**WHAT IS REQUIRED:** Please look for the string "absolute" below and report every line in which it occurs.
━━━━━ SOURCE MATERIAL
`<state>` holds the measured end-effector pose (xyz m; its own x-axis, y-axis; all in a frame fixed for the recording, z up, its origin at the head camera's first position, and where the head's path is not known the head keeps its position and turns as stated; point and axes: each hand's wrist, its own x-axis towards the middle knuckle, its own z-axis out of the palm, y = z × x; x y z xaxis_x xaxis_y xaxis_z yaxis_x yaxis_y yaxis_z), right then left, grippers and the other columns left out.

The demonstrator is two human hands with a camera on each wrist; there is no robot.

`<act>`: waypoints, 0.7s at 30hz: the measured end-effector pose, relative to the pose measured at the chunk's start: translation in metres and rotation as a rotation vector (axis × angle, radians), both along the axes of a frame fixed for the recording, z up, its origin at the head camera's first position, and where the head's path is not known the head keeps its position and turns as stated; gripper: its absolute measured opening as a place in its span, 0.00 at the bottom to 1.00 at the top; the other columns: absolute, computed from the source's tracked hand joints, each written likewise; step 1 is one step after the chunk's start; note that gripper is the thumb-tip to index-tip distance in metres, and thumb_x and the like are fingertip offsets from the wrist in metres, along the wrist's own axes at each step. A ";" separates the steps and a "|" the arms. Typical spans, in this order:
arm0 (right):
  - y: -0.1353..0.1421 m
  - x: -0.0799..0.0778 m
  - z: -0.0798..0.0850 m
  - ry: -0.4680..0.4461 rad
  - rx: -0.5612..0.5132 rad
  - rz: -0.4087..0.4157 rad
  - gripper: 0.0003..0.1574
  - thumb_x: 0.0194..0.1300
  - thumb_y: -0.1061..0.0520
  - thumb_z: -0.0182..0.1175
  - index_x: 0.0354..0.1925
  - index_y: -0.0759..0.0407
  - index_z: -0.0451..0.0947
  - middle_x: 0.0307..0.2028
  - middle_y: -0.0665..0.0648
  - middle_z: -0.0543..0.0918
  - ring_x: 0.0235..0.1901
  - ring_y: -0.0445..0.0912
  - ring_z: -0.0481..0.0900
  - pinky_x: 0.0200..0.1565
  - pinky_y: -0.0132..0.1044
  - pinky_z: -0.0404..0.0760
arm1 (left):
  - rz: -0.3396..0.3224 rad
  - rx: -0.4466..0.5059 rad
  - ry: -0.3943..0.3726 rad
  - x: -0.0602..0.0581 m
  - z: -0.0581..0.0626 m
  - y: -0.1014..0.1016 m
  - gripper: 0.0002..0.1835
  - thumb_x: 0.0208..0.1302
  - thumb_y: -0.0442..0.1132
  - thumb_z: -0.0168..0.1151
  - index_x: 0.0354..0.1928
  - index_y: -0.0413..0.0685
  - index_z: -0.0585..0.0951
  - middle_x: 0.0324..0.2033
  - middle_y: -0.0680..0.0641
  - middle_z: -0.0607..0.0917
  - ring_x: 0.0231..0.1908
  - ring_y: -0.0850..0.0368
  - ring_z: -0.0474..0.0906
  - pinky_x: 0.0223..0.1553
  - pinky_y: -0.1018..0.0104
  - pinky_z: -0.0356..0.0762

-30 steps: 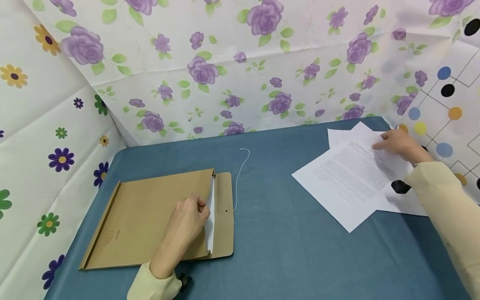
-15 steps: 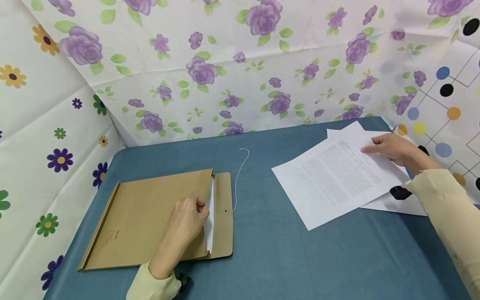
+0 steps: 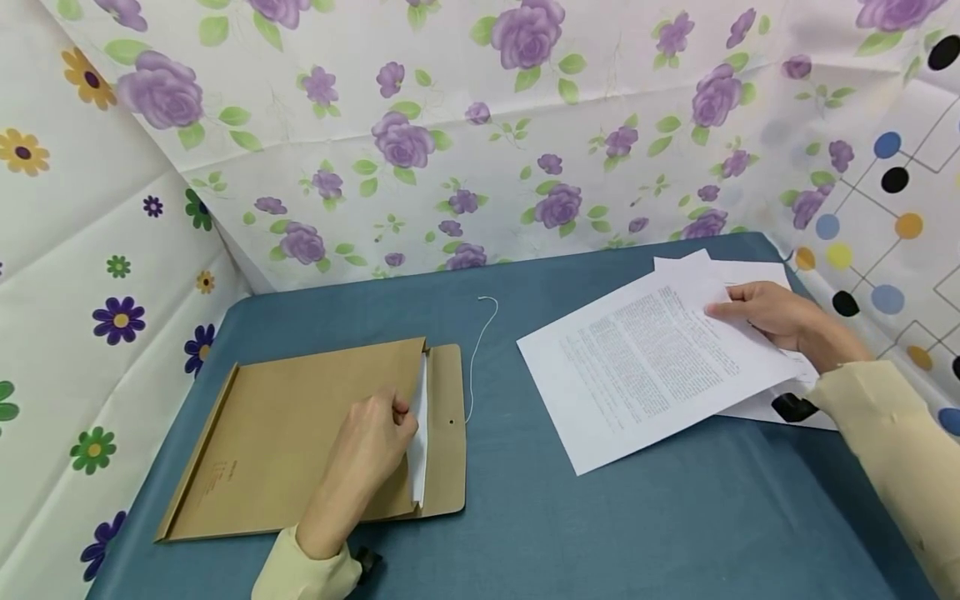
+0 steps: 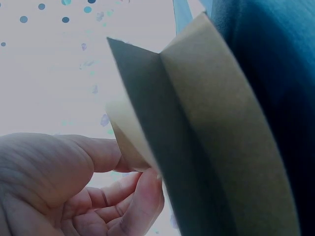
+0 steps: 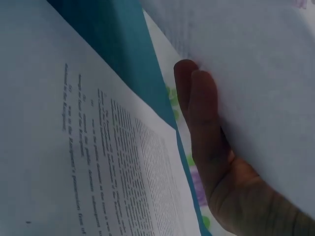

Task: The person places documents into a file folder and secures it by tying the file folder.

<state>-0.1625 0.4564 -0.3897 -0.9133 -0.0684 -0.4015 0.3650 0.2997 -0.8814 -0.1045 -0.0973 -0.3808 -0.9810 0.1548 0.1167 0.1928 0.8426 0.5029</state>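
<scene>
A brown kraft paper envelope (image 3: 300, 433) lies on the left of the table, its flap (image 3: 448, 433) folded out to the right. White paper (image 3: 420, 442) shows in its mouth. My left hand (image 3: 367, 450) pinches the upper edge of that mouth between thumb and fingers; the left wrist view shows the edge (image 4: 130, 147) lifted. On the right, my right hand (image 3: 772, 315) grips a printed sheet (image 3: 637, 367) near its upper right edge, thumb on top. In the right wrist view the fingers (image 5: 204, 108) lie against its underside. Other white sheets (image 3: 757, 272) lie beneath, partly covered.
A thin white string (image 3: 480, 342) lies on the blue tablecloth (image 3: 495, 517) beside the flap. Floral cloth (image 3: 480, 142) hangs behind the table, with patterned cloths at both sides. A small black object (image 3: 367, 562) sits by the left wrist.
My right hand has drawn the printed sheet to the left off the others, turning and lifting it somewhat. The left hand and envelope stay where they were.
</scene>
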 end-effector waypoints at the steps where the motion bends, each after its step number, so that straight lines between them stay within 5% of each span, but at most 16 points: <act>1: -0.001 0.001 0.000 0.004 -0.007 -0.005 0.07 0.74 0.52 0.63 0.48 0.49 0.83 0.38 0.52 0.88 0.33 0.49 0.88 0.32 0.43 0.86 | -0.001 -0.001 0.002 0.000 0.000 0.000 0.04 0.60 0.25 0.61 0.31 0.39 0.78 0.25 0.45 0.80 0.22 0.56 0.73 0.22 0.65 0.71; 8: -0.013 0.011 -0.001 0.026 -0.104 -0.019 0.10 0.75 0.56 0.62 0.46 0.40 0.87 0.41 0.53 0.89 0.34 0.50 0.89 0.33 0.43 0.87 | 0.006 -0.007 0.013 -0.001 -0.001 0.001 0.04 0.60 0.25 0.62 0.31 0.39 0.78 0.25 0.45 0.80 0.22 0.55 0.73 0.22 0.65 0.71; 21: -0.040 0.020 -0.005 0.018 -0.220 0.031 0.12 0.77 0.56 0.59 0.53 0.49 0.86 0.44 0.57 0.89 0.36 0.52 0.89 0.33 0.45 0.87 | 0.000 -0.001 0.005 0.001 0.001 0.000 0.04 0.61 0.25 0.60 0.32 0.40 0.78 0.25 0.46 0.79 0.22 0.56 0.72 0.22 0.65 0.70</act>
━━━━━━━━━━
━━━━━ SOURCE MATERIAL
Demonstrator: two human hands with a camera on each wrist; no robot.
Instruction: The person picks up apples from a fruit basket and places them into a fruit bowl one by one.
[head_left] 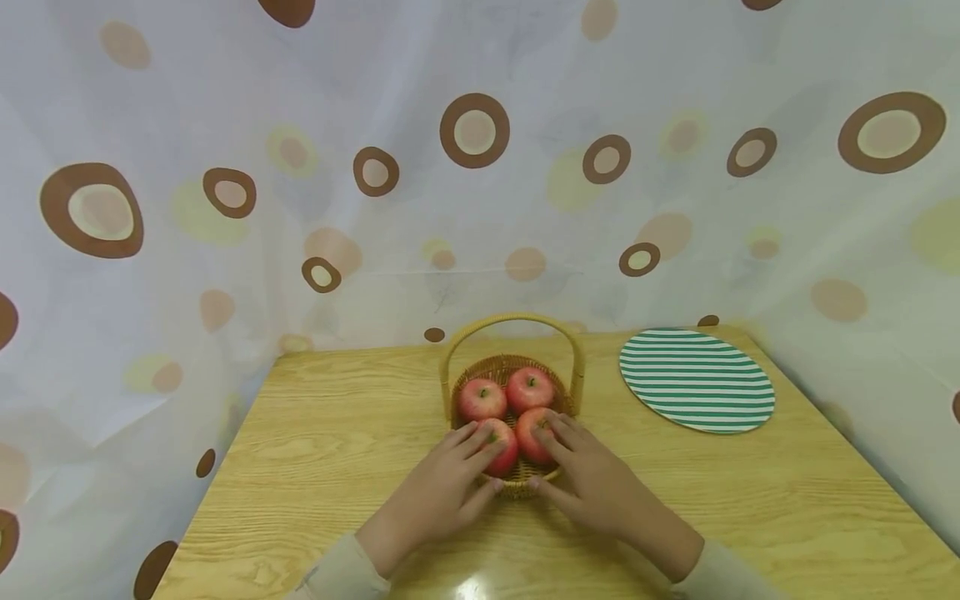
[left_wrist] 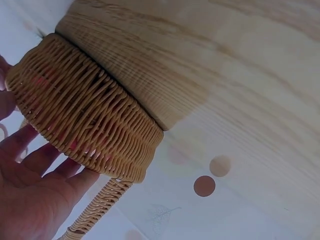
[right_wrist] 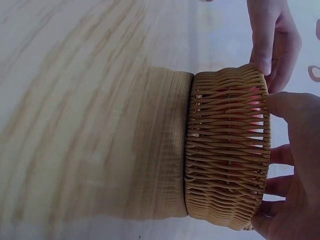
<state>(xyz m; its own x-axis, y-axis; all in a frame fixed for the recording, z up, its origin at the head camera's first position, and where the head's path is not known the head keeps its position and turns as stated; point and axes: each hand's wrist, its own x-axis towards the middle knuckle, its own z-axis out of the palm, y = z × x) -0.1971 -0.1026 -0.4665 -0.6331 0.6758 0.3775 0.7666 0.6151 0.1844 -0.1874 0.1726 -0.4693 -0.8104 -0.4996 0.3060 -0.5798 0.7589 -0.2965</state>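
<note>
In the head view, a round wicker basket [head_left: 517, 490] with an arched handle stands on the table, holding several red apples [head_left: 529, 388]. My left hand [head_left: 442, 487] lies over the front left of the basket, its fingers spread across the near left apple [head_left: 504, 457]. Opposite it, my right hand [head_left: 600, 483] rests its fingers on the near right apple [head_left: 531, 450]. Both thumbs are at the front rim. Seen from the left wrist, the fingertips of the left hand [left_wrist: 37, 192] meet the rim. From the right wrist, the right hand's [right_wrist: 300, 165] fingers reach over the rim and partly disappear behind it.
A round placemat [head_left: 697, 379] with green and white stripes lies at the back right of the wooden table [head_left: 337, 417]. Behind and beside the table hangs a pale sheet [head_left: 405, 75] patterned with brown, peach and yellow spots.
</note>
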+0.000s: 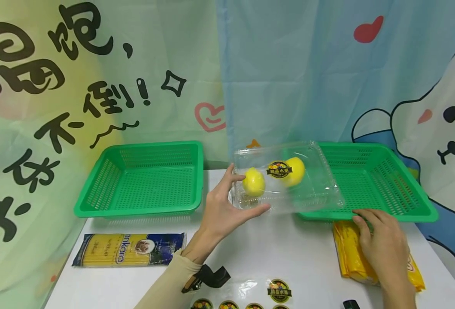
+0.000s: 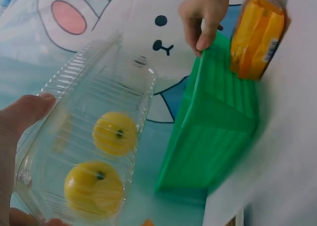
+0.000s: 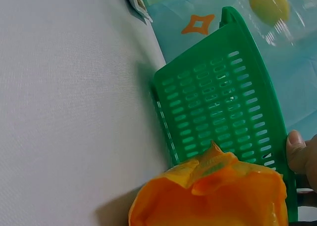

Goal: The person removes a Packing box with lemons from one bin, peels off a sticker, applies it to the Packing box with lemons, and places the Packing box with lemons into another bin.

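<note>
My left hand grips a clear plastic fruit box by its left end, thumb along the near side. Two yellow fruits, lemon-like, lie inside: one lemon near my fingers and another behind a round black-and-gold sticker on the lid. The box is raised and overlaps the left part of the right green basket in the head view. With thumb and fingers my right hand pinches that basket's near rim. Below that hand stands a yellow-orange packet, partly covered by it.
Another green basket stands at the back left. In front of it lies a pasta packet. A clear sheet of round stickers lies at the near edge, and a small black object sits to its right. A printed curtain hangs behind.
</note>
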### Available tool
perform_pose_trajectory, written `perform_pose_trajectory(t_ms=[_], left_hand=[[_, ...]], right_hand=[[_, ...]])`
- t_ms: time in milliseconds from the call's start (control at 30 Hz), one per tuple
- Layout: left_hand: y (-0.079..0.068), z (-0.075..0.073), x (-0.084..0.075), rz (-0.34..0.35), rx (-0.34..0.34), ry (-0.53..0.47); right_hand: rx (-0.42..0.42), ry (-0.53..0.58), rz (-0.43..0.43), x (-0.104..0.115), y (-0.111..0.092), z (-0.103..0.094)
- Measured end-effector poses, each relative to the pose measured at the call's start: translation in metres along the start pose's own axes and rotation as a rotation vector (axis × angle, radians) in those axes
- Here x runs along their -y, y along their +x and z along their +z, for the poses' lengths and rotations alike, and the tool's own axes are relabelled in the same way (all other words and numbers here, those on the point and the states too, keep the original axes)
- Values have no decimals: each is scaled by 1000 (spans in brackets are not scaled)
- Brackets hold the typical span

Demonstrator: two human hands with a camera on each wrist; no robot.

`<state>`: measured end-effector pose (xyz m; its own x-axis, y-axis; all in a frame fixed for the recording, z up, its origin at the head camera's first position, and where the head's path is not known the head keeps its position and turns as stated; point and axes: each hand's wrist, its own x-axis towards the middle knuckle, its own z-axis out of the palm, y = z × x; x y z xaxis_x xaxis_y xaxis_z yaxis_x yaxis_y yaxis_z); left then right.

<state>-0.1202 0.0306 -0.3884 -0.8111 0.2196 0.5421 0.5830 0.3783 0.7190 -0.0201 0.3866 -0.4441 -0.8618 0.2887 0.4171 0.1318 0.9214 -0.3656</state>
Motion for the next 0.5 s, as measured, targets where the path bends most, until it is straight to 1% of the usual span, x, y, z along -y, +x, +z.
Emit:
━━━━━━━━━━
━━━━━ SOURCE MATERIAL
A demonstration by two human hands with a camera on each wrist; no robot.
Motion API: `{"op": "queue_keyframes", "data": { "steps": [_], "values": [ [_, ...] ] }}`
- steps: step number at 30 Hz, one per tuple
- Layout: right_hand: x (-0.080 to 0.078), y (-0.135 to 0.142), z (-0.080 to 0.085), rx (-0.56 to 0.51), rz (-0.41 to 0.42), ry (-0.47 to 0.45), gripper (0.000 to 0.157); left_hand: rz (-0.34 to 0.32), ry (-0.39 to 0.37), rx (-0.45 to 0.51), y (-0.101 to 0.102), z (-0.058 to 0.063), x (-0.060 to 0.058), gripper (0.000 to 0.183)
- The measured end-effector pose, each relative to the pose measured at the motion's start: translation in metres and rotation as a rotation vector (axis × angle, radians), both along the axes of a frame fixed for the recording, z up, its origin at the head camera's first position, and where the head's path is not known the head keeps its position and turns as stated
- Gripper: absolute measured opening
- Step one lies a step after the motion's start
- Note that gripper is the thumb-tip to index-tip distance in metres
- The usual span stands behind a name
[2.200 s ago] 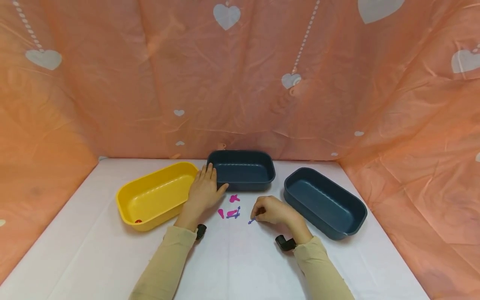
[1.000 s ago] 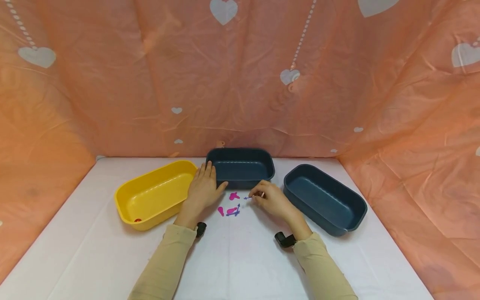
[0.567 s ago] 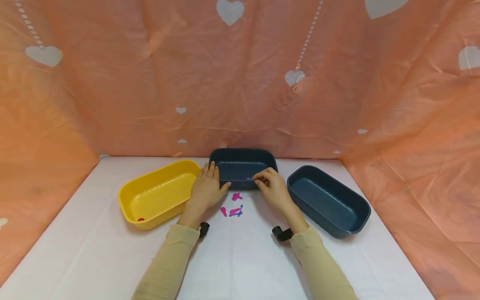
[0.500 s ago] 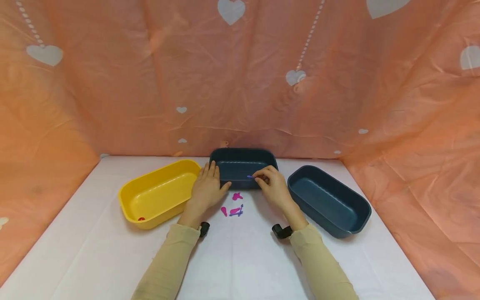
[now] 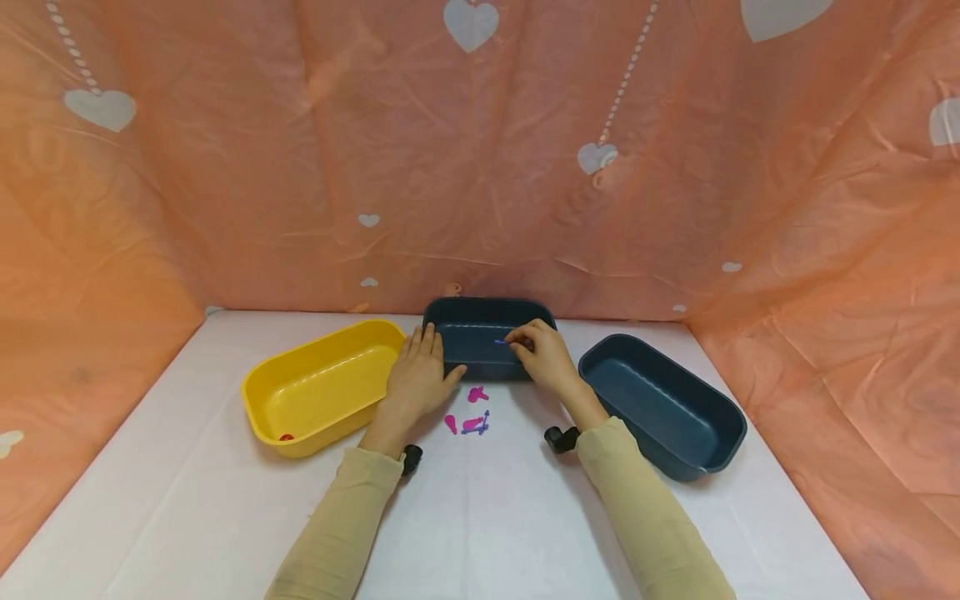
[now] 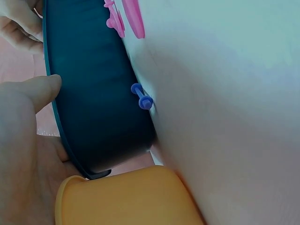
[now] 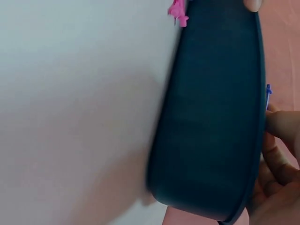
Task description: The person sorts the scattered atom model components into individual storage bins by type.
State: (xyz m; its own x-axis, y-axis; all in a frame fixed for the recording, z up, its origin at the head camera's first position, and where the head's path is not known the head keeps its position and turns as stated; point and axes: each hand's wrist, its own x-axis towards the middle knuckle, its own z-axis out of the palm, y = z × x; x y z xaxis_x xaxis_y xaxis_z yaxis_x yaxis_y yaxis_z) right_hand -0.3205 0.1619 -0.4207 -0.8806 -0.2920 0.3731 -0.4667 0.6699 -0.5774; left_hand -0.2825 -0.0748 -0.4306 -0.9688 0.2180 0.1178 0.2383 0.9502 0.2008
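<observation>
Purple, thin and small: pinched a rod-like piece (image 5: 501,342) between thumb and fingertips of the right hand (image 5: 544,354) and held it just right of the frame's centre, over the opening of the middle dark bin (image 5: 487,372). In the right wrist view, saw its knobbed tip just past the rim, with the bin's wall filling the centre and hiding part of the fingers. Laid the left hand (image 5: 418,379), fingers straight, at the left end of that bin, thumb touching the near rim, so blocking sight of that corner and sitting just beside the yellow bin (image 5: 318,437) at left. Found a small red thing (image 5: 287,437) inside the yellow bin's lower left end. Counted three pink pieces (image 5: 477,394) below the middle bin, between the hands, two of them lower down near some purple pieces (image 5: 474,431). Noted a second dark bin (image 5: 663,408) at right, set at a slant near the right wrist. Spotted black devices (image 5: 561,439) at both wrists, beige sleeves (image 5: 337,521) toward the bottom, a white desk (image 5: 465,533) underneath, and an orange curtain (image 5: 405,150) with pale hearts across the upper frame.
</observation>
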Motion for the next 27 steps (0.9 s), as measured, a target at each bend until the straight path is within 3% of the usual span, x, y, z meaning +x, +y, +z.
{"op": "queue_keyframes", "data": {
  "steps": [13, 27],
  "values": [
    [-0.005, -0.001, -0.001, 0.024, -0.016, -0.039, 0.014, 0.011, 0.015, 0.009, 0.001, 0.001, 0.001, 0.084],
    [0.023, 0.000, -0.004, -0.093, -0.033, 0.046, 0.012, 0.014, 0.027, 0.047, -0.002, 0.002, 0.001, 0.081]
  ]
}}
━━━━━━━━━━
**FINAL ANSWER:**
`<act>`: waypoints, 0.7s at 30hz: the measured end-effector pose, relative to the pose measured at the chunk's start: translation in metres and rotation as a rotation vector (axis × angle, radians), both along the axes of a frame fixed for the recording, z up, its origin at the head camera's first position, and where the head's path is not known the head keeps its position and turns as stated; gripper: its absolute measured opening as a place in its span, 0.00 at the bottom to 1.00 at the top; the other columns: absolute, computed from the source's tracked hand joints, each written likewise; step 1 is one step after the chunk's start; note that gripper is the thumb-tip to index-tip distance in metres, and thumb_x and the like are fingertip offsets from the wrist in metres, along the wrist's own axes at each step. A ";" separates the steps and a "|" the arms. Typical spans, in this order:
- Gripper: absolute measured opening

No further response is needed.